= United States Environmental Protection Agency September 11 attacks pollution controversy =

2003 controversy

The United States Environmental Protection Agency September 11 attacks pollution controversy was the result of a report released by the Office of the Inspector General of the United States Environmental Protection Agency (EPA) in August 2003 which said the White House pressured the EPA to delete cautionary information about the air quality in New York City around Ground Zero following the September 11 attacks.

==Main findings==
According to the report: a September 18 EPA statement saying that the air was "safe" was made without sufficient reliable data available; the White House Council on Environmental Quality (CEQ) influenced the EPA to make reassuring comments to the public; and on September 12 the EPA Administrator issued a memo saying that all statements to the media must be cleared by the National Security Council.

Numerous key differences between the draft versions and final versions of EPA statements were found. A recommendation that homes and businesses near ground zero be cleaned by professionals was replaced by a request that citizens follow orders from NYC officials. Another statement that showed concerns about sensitive populations was deleted altogether. Language used to describe excessive amounts of asbestos in the area was altered drastically to minimize attention to the dangers it posed. The report cited how samples showed that the asbestos levels were between double and triple the EPA's danger limit and that the CEQ edit defined it as "slightly above" the limit.

==Administration backlash==
The report created a short-lived backlash against the administration. Especially angered were New Yorkers who lived near the site of the terrorist attacks. Even a year after 9/11, some 7,000 rescue workers were believed to be suffering from Ground Zero illness: respiratory ailments caused by the dust. Many cleaning efforts by government and private agencies on homes and businesses were accused of being inadequate.

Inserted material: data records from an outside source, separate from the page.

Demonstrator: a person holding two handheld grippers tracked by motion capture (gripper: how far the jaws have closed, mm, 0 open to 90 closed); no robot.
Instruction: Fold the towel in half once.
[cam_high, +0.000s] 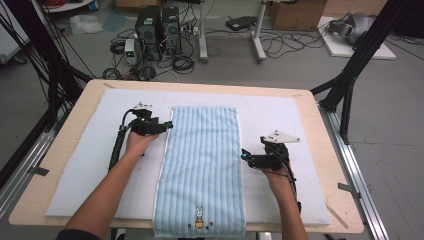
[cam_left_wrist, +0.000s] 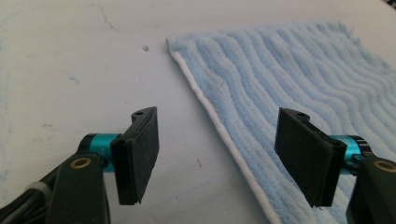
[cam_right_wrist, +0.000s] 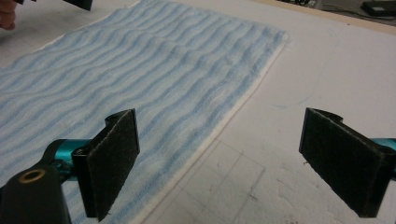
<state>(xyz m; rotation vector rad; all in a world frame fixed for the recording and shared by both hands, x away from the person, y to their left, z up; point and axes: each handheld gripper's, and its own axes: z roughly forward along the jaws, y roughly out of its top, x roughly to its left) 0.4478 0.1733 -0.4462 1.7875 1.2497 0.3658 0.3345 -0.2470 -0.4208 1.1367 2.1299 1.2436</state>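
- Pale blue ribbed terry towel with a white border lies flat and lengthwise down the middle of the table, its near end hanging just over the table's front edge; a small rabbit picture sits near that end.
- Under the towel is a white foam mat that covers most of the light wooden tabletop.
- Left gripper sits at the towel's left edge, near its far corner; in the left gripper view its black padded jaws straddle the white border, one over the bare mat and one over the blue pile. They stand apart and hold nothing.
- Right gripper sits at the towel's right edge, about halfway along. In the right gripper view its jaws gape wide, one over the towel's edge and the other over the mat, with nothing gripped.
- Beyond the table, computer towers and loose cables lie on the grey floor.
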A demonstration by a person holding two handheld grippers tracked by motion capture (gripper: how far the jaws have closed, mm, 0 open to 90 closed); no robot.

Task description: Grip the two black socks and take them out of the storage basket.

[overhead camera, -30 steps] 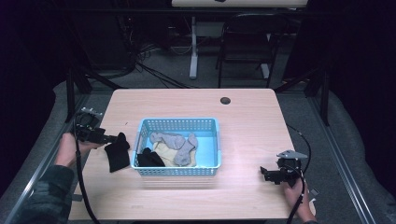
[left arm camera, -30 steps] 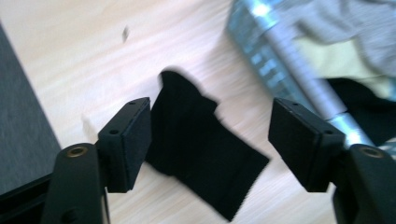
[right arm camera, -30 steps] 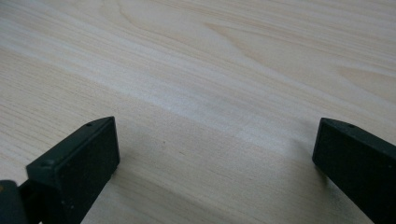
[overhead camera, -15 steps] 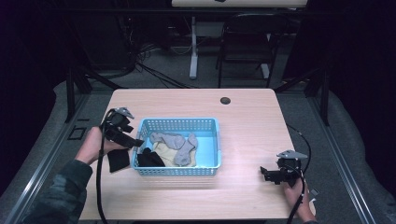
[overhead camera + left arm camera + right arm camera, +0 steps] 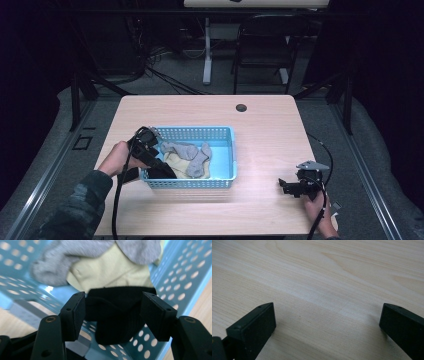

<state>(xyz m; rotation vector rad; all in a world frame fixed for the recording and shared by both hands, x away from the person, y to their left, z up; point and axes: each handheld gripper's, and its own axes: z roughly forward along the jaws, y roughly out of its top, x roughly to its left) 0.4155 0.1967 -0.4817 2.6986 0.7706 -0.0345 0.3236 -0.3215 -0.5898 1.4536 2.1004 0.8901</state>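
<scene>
A light blue perforated basket (image 5: pixel 200 131) in the middle of the table holds grey socks (image 5: pixel 187 150), a pale yellow sock (image 5: pixel 175 161) and a black sock (image 5: pixel 167 175). My left gripper (image 5: pixel 160 165) reaches down into the basket's left end. In the left gripper view its jaws (image 5: pixel 113 305) straddle the black sock (image 5: pixel 117 315), which lies loose on the basket floor (image 5: pixel 180 272). The jaws have just been closing, with the sock between the pads. The yellow sock (image 5: pixel 112 272) and a grey sock (image 5: pixel 62 260) lie beyond. My right gripper (image 5: pixel 285 186) rests open at the table's right front, with bare wood between its jaws (image 5: pixel 327 315).
Another black sock (image 5: pixel 131 175) lies on the table just left of the basket. A dark round grommet (image 5: pixel 241 107) sits near the table's far edge. Beyond the table stand a chair and desk legs. Cables trail from both grippers.
My left gripper has moved right from the table's left side, past the black sock lying there, and dipped into the basket's left end. The right gripper has stayed put.
</scene>
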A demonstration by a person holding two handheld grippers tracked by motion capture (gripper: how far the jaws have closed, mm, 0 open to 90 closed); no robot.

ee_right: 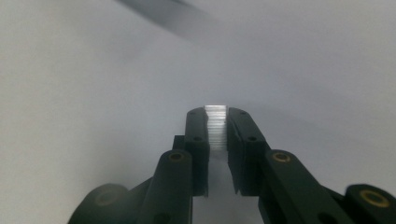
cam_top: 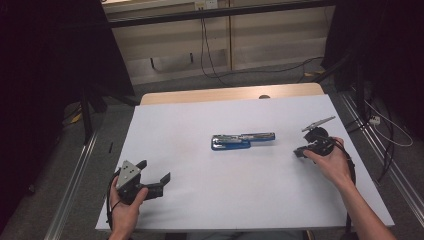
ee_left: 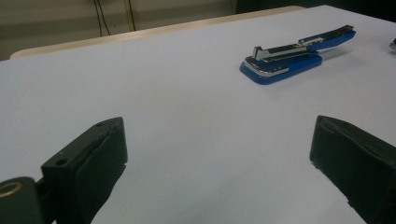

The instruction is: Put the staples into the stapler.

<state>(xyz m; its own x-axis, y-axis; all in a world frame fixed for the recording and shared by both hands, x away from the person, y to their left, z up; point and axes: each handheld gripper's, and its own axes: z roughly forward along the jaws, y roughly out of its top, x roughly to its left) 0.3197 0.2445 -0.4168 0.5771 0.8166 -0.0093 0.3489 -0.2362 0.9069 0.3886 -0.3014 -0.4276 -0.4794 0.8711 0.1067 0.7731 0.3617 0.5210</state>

Senators Hillary Clinton and Joseph I. Lieberman sent a letter to President George W. Bush concerning his administration's alleged intervention in internal EPA affairs.

==Whitman interview==
In an interview with Katie Couric for 60 Minutes, former EPA Administrator Christine Todd Whitman criticized NYC authorities for not forcing rescue workers to wear respirators, as EPA did not have the legal authority. She also defended her own record and said her agency had not lied about air quality surrounding Ground Zero:

The last thing in the world that I would ever do would be to put people at risk. Of all the criticisms that I had in my career ... this is by far the most personally troubling. You want to say, 'You're wrong.' We never lied.

Whitman maintained that her assurances regarding the airborne contaminants only involved lower Manhattan and not the Ground Zero site. However, first responders at Ground Zero were told that there is nothing to worry about regarding air safety. By 2006, Mount Sinai Hospital released a study showing that several World Trade Center responders were already experiencing lung problems due to air toxin exposure. After the World Trade Center Health Program (WTCHP) was set up in 2011 to oversee those exposed to contaminants at Ground Zero, over 37,000 who registered have been declared sick with respiratory illnesses and cancer, among other diseases. Deaths involving individuals in this list have already exceeded 1,100.

==Jenkins interview==
Cate Jenkins, a senior scientist at the EPA, said two test reports by scientists from New York University distorted the alkalinity of the dust, minimizing its dangers. The scientists from NYU said Jenkins' claims were without scientific merit. In an interview with CBS News, Jenkins said EPA officials knew the air was unsafe, but covered it up:

On Sept. 13, 2001, then-EPA head Christine Todd Whitman told reporters at ground zero, 'We have not seen any reason — any readings that have indicated any health hazard.'

Asked by Smith [the interviewer] if EPA officials lied, Dr. Jenkins responded, 'Yes, they did.'

Though Dr. Jenkins didn't personally conduct the research at ground zero, it's her opinion that the EPA knew the dust there had asbestos and PH levels that were dangerously high.

'This dust was highly caustic,' Dr. Jenkins told Smith, 'in some cases, as caustic and alkaline as Drano.'"

==House hearing==
In September 2006, the US House of Representatives Committee on Homeland Security held a two-day hearing on illnesses caused by post-9/11 air quality. Whitman, the EPA, and New York City were targets of blame.